On 11 March 2010, she assumed office as Regional Ministerial Secretary of Economy for the Atacama Region, a position she held until August 2013, when she resigned in order to run for a seat on the Regional Council of Atacama representing Copiapó.

In the first elections for Regional Councillors, held on 17 November 2013, she ran as a candidate for Regional Councillor for Copiapó representing the Independent Democratic Union. She was elected with 3,029 votes (the second-highest vote total), corresponding to 7.03% of the valid votes cast.

As a Regional Councillor of Atacama, she served on the Infrastructure and Productive Development Committee; the Science and Technology Committee, which she chaired; the Territorial Planning and Land-Use Committee; and the Investment Committee.

On 21 July 2016, she submitted her resignation from the position of Regional Councillor of Atacama in order to run for mayor of Copiapó as an independent candidate. She obtained 6,668 votes, equivalent to 17.08% of the valid votes cast, but was not elected.

In 2017, she undertook a new political challenge by seeking a seat in the Chamber of Deputies of Chile. In August of that year, she registered her candidacy representing National Renewal for the 4th District, which comprises the communes of Chañaral, Diego de Almagro, Copiapó, Caldera, Tierra Amarilla, Vallenar, Freirina, Huasco, and Alto del Carmen in the Atacama Region. She was elected with 13,325 votes, equivalent to 14.21% of the valid votes cast.
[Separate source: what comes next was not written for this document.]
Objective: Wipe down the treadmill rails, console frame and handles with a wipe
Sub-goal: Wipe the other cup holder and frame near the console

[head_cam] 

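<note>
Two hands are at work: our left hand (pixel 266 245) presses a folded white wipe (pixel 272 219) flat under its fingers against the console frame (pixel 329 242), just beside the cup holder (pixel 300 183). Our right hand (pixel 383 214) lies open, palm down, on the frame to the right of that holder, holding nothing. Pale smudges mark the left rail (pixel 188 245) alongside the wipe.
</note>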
In the internal elections of National Renewal held on 19 June 2021, she joined the list led by Senator Francisco Chahuán and was elected vice president of the party.

In August 2021, she presented her candidacy for re-election in the 4th District of the Atacama Region, representing National Renewal within the Chile Podemos Más coalition. In November, she was re-elected with 5,040 votes, corresponding to 5.10% of the valid votes cast.
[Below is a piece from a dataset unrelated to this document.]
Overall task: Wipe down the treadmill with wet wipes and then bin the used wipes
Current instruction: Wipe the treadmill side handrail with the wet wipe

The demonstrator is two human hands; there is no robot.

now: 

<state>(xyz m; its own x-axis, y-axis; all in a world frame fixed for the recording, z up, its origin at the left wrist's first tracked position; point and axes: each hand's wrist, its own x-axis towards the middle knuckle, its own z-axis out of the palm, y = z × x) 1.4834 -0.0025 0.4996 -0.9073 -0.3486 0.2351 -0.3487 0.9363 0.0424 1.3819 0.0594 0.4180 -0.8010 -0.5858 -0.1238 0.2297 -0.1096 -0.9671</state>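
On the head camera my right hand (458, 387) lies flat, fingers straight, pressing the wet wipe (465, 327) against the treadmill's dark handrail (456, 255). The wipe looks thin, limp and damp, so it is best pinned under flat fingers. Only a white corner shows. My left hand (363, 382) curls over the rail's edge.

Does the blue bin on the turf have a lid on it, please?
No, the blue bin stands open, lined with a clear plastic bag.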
In 2025, she joined the Republican Party of Chile.

She was a candidate for the Senate representing the 4th Senatorial District of the Atacama Region on behalf of the Republican Party within the Cambio por Chile coalition in the parliamentary elections held on 16 November 2025. She was not elected, obtaining 21,872 votes, corresponding to 11.95% of the total votes cast.